# Day 4 — JointDiT skeleton (assembly + smoke)

**Goal:** wire up the minimal JointDiT (Input → N×JointBlocks → Output), confirm end-to-end shapes, and validate the three modes (`full`, `iso_v`, `iso_a`).

**What this notebook does**
1. Activates the project root and environment assumptions
2. Runs the Day-4 smoke (`scripts/smoke/day04_joint_smoke.py`)
3. (Optional) Direct import smoke: instantiates `JointDiT` and forwards dummy latents
4. Records a tiny smoke snapshot (`notebooks/day_04/smoke_log.json`) for traceability

> If you hit a dtype mismatch (`Half vs Float`), see the *Troubleshooting* cell below — we pin the model to fp16 for the smoke to match fp16 inputs.

In [None]:
import json
import os
import platform
import subprocess
import sys
import time
from pathlib import Path

ROOT = Path('/workspace/jointdit')
assert ROOT.exists(), f"Project root not found: {ROOT}"
os.chdir(ROOT)
print('cwd =', Path.cwd())
print('python =', sys.version)
print('platform =', platform.platform())

try:
    import torch
    print('torch =', torch.__version__, '| cuda =', torch.cuda.is_available())
    if torch.cuda.is_available():
        print('gpu =', torch.cuda.get_device_name(0))
except Exception as e:
    print('[warn] torch not available:', e)

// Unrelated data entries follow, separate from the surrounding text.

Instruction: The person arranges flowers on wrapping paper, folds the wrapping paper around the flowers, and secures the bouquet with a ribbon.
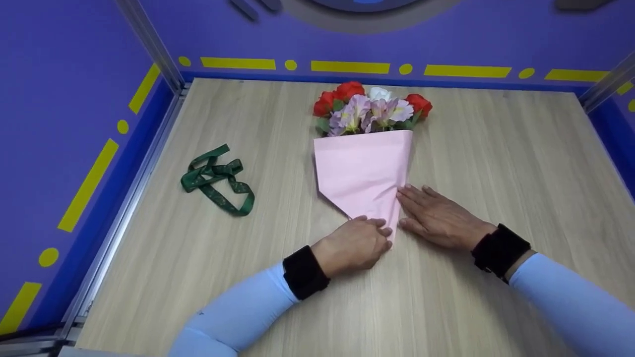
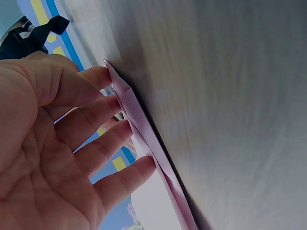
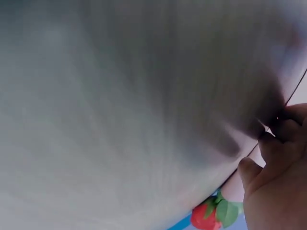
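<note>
In the head view, the left grip (image 1: 352, 245) lay back-up over the narrow end of the pink-wrapped bouquet (image 1: 359, 163); the right grip (image 1: 444, 220) stretched inward, fingers extended against its edge. The flowers (image 1: 369, 111) lay beyond both, the green ribbon (image 1: 218, 178) left of the left grip. In the left wrist view, spread fingers touched the fold, clasping nothing. In the right wrist view, parted fingertips met the paper, likewise unclenched.

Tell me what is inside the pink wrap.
Red, white and lilac flowers with green leaves show above the pink wrap; whatever lies lower inside is covered by it.
</note>
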Tool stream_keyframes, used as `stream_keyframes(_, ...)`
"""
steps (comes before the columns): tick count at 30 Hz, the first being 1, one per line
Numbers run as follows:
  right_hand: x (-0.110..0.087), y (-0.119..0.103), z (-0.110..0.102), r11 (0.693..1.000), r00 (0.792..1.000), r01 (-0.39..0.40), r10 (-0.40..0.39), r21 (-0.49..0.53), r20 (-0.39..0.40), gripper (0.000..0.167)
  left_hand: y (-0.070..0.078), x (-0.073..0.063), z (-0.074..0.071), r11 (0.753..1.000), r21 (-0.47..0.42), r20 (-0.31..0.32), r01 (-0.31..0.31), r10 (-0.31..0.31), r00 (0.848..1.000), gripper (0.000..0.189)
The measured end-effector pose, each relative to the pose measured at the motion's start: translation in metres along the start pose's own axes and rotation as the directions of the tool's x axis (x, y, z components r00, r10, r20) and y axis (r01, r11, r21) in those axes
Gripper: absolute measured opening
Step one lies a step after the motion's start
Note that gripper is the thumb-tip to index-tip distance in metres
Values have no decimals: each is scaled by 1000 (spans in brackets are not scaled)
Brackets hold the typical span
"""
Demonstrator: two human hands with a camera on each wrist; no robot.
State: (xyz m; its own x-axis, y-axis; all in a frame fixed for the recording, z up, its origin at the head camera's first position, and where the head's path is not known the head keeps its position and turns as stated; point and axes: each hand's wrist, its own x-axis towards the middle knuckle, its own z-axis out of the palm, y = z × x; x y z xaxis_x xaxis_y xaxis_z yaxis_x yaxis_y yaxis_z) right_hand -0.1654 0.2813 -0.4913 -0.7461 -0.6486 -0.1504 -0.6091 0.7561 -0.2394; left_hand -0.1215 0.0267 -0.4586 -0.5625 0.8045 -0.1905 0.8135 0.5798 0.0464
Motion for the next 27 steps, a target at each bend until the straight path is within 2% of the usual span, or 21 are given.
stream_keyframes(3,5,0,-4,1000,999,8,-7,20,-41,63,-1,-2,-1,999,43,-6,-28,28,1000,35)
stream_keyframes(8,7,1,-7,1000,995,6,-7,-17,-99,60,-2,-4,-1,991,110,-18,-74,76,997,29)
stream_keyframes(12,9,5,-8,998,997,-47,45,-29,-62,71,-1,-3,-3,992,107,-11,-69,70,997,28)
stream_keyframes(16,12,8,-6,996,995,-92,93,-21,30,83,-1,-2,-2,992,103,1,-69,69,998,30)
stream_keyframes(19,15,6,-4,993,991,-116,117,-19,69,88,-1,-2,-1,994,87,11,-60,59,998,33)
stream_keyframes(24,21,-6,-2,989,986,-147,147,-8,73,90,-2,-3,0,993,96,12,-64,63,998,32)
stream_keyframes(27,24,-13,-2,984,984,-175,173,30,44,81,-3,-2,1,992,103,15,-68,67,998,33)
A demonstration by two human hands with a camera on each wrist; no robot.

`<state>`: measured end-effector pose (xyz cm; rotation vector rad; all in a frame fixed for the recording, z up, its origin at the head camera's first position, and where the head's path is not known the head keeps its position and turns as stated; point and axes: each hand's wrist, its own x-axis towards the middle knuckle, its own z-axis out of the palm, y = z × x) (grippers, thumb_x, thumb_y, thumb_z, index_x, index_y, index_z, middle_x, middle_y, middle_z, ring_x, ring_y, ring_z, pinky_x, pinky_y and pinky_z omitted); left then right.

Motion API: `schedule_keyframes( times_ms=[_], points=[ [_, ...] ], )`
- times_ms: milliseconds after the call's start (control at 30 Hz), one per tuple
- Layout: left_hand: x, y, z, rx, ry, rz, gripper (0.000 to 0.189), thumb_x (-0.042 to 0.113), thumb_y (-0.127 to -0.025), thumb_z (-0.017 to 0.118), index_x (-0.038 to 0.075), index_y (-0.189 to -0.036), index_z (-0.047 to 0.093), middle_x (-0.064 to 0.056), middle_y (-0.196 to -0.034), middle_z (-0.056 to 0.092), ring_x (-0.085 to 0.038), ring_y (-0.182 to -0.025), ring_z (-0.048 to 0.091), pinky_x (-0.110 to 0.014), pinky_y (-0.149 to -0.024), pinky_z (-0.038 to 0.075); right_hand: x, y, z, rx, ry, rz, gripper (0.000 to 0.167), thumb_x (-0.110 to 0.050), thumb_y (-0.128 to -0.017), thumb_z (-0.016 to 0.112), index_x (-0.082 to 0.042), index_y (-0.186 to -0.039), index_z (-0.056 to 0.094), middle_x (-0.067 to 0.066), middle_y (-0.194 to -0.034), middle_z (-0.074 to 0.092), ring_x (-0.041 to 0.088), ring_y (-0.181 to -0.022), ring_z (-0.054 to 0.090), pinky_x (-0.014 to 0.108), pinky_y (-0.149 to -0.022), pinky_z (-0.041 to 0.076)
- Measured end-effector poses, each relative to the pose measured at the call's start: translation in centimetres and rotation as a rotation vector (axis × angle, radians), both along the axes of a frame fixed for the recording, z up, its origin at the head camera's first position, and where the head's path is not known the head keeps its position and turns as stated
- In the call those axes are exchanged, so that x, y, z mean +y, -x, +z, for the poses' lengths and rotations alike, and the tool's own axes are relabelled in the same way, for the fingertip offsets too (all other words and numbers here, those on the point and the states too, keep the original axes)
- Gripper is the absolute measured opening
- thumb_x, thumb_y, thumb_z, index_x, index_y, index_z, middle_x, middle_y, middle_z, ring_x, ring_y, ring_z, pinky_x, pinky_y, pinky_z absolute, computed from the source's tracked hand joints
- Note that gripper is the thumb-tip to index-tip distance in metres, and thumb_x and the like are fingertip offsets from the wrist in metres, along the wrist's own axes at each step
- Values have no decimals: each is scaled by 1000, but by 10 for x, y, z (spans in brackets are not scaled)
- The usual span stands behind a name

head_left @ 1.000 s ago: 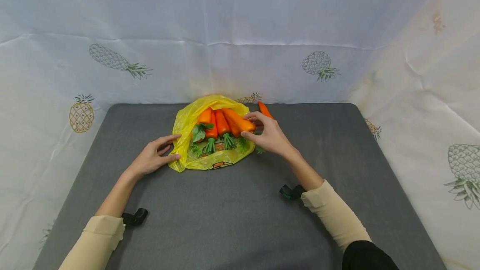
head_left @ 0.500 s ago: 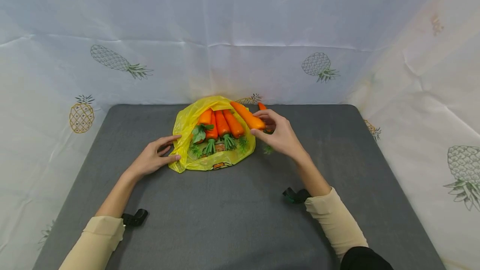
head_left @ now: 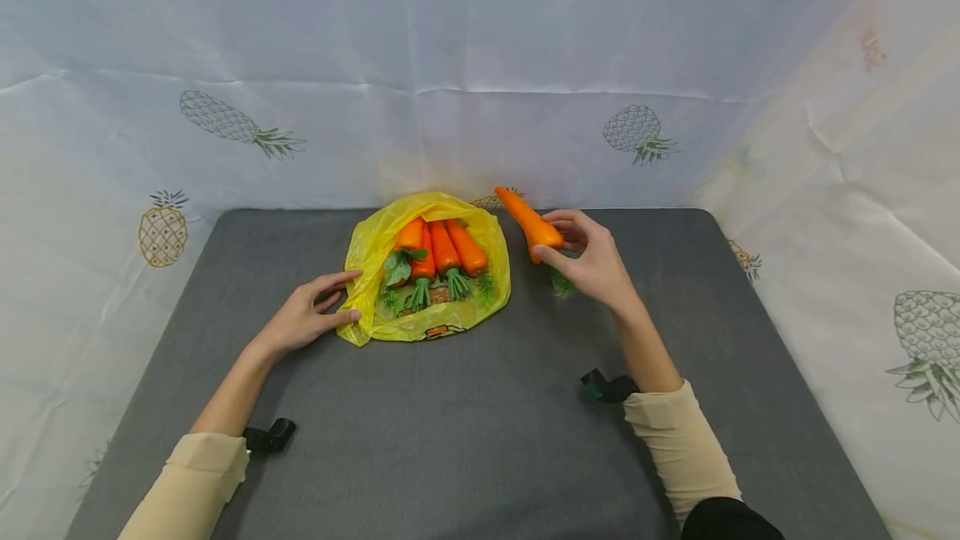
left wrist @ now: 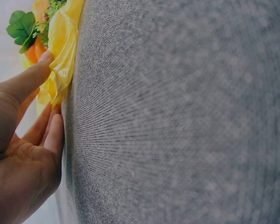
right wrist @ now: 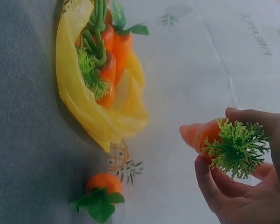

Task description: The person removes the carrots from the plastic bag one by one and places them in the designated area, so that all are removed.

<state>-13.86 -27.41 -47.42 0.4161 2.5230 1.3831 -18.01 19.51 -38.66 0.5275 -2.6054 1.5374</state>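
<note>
My right hand (head_left: pixel 592 257) holds an orange carrot (head_left: pixel 527 217) by its thick end, its narrow tip pointing up and left above the table. Frilly green leaves (right wrist: pixel 238 148) hang from that end. To its left, a yellow plastic bag (head_left: pixel 491 307) lies with its mouth open. Several carrots (head_left: pixel 446 248) with green tops rest in it side by side. My left hand (head_left: pixel 303 311) grips the bag's left edge, thumb nearer me and fingers beyond. Another carrot (right wrist: pixel 104 183) with broad leaves lies on the table near the bag; the held carrot mostly hides it in the head view.
A dark grey cloth-covered table (head_left: pixel 435 423) spreads beneath both arms. Along its far edge hangs a white curtain (head_left: pixel 480 148) printed with pineapples. Black wrist cameras (head_left: pixel 270 435) sit on both forearms.
My right hand has drawn the carrot out of the bag and carried it right, over the loose carrot. My left hand has stayed at the bag's edge.
</note>
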Motion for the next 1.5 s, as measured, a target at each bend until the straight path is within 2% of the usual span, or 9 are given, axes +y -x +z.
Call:
schedule_keyframes(
  times_ms=[233, 433, 533, 667, 767, 833, 1100, 1400, 1500],
  points=[
    [0, 0, 0, -1, 3, 2, 72, 19, -102, 79, 9, -165, 46, -24, -168, 45, -46, -159, 39, -52, -130, 37, 12, 2, -1, -15, 4, -45, 48, -17, -98, 83, -6, -142, 66, 19, -141, 70, 34, -126, 70, 37, -110, 63],
    [0, 0, 0, 0, 3, 2, 72, 18, -102, 79, 9, -166, 46, -24, -168, 44, -46, -160, 39, -52, -130, 37, 23, 5, -4, -14, 21, -74, 48, -17, -100, 81, -5, -144, 65, 22, -142, 69, 35, -123, 70, 10, -100, 58],
    [0, 0, 0, -2, 3, 2, 72, 18, -102, 78, 8, -166, 45, -24, -168, 44, -46, -159, 39, -53, -131, 37, 29, 7, -6, -11, 29, -86, 48, -15, -100, 80, -4, -144, 65, 23, -141, 69, 27, -117, 71, 4, -95, 56],
    [0, 0, 1, 0, 5, 1, 72, 18, -102, 78, 8, -166, 46, -25, -167, 45, -47, -159, 39, -53, -130, 36, 36, 10, -10, -19, 45, -96, 47, -12, -100, 80, -2, -143, 64, 25, -139, 70, 7, -108, 69, 3, -93, 58],
    [1, 0, 1, 1, 7, 1, 72, 18, -102, 78, 8, -165, 46, -24, -167, 45, -46, -159, 39, -54, -130, 37, 41, 13, -14, -33, 46, -99, 47, -11, -100, 79, -1, -143, 64, 27, -139, 70, 0, -104, 68, 2, -91, 58],
    [0, 0, 1, -1, 7, 1, 72, 18, -102, 78, 8, -165, 46, -24, -168, 45, -47, -160, 38, -54, -131, 37, 43, 14, -16, -51, 37, -106, 47, -13, -101, 79, -1, -143, 64, 28, -139, 70, 3, -104, 68, 2, -90, 58],
    [1, 0, 1, -3, 12, 0, 72, 19, -102, 78, 9, -166, 45, -24, -168, 44, -47, -160, 38, -54, -131, 37, 49, 20, -32, -144, -10, -146, 48, -21, -103, 78, -5, -145, 62, 27, -141, 70, 36, -116, 72, 6, -85, 59],
    [1, 1, 0, -1, 11, 4, 72, 19, -102, 78, 9, -166, 46, -25, -167, 45, -47, -159, 39, -53, -130, 37, 55, 31, -50, -213, -31, -152, 52, -26, -102, 79, -7, -148, 61, 26, -141, 70, 41, -120, 71, 8, -82, 57],
    [1, 1, -1, 0, 13, 3, 72, 19, -102, 78, 9, -166, 46, -24, -167, 45, -47, -158, 40, -54, -130, 37, 57, 33, -55, -239, -32, -144, 55, -26, -102, 79, -6, -150, 60, 28, -141, 70, 37, -116, 72, 9, -80, 58]
  ],
)
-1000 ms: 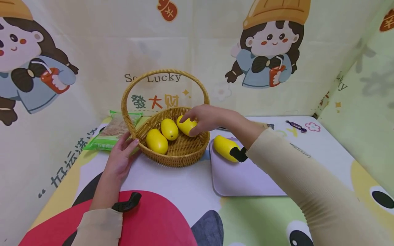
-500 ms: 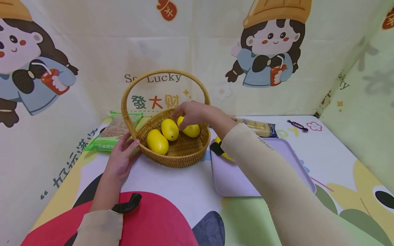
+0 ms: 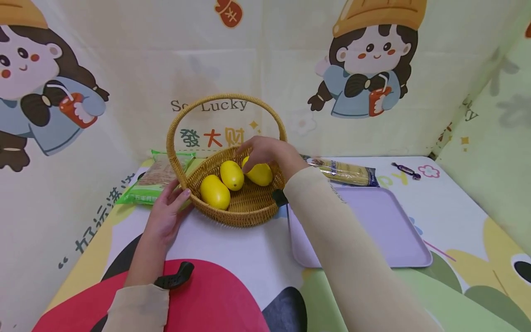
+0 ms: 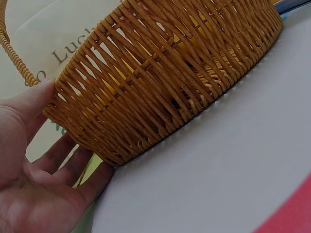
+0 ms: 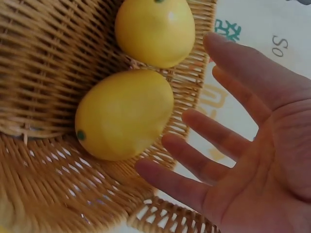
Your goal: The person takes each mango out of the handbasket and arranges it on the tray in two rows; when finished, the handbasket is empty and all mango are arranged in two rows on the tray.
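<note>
Three yellow oval fruits, one at left point(image 3: 215, 193), one in the middle point(image 3: 232, 176) and one at right point(image 3: 261, 175), lie in a wicker basket point(image 3: 236, 218) with a tall hoop handle. At the basket's left end my left hand point(image 3: 165, 216) holds it, thumb at the rim and fingers reaching behind its lower side. Over the basket's right part hovers my right hand point(image 3: 267, 150), fingers spread, nearest the right fruit. Green stem marks show on the yellow fruit point(image 5: 126, 114) in the right wrist view, apart from the open palm.
Right of the basket lies a lilac tray point(image 3: 365, 226), partly covered by the right sleeve. Behind it are a clear pack of noodle-like sticks point(image 3: 344, 171) and a purple wrapped candy point(image 3: 406, 171). A green food bag point(image 3: 155, 177) lies left, by the patterned wall cloth point(image 3: 257, 69).
The right forearm has swung left and now hides the fruit earlier seen on the tray. My right hand has shifted toward the right fruit's left side; that fruit sits slightly further right. My left hand stays.
</note>
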Tool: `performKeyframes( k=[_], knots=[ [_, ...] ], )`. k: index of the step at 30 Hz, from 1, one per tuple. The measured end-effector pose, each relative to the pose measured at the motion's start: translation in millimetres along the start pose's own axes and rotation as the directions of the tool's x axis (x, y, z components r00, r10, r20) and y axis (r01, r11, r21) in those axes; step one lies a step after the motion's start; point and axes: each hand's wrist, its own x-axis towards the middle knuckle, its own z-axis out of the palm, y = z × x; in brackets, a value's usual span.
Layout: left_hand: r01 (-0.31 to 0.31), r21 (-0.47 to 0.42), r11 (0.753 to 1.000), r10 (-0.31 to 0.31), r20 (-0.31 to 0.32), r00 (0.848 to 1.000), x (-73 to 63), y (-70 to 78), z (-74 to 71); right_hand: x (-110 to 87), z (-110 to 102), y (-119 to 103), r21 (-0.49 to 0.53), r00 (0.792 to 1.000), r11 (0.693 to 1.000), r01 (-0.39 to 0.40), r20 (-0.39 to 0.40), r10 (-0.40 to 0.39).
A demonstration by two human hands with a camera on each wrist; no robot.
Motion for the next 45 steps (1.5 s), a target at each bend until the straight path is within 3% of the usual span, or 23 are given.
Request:
performKeyframes(
  k=[6,16,29,37,45],
  knots=[
    [-0.007,-0.006,1.0,0.007,0.007,1.0,0.8,-0.8,0.2,10.7,8.5,4.1,0.063,0.999,0.997,-0.048,-0.022,0.05],
    [-0.009,0.007,1.0,0.009,-0.008,1.0,2.5,0.4,-0.8,20.9,16.7,6.0,-0.014,0.996,0.996,-0.085,-0.019,0.085],
    [0.001,0.007,1.0,0.0,-0.021,1.0,2.0,1.1,-0.7,23.5,20.0,5.9,0.02,0.987,0.987,-0.157,0.02,0.157],
    [0.003,0.031,1.0,-0.003,-0.015,1.0,1.0,3.2,0.6,12.0,15.4,0.9,-0.081,0.995,0.992,-0.1,-0.021,0.099],
    [-0.003,0.013,1.0,0.003,-0.002,1.0,-1.7,0.2,0.6,-0.7,12.4,-0.1,-0.097,0.995,0.995,-0.007,-0.102,-0.003]
  ],
)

## Run the Day-4 smoke script
Runs the exact command we use via `make smoke-day04`.

In [None]:
env = os.environ.copy()
env['PYTHONPATH'] = str(ROOT)
cmd = [sys.executable, 'scripts/smoke/day04_joint_smoke.py']
print('> ', ' '.join(cmd))
res = subprocess.run(cmd, env=env, capture_output=True, text=True)
print(res.stdout)
if res.returncode != 0:
    print(res.stderr)
    raise SystemExit(res.returncode)

## Optional: direct import smoke
Instantiate `JointDiT` and feed dummy latents to verify shapes without the standalone script.

In [None]:
import torch

from models.jointdit import JointDiT

device = 'cuda' if torch.cuda.is_available() else 'cpu'
use_fp16 = True if device=='cuda' else False
dtype = torch.float16 if use_fp16 else torch.float32

# dummy latents (match smoke):
B = 1; Tv = 12; Cv = 4; Hv = 40; Wv = 53
Ta = 8; Ca = 8; Ha = 20; Wa = 15
v = torch.randn(B, Tv, Cv, Hv, Wv, device=device, dtype=dtype)
a = torch.randn(B, Ca, Ha, Wa, device=device, dtype=dtype)

joint = JointDiT(
    d_model=256, heads=8, ff_mult=4, dropout=0.0,
    rope_cfg={
        'video': {'type': 'rope_3d', 'theta': 10000.0},
        'audio': {'type': 'rope_2d', 'theta': 10000.0}
    },
    video_in_ch=Cv,
    audio_in_ch=Ca,
    joint_blocks=2,
    svd_slicer=None,
    aldm_slicer=None,
).to(device)
if use_fp16:
    joint = joint.half()
joint.eval()

for mode in ['full','iso_v','iso_a']:
    with torch.inference_mode():
        v_out, a_out = joint(v, a, mode=mode)
    print(f"mode={mode:>5}  v_out={tuple(v_out.shape)}  a_out={tuple(a_out.shape)}  nan/inf={bool(torch.isnan(v_out).any() or torch.isinf(v_out).any())}")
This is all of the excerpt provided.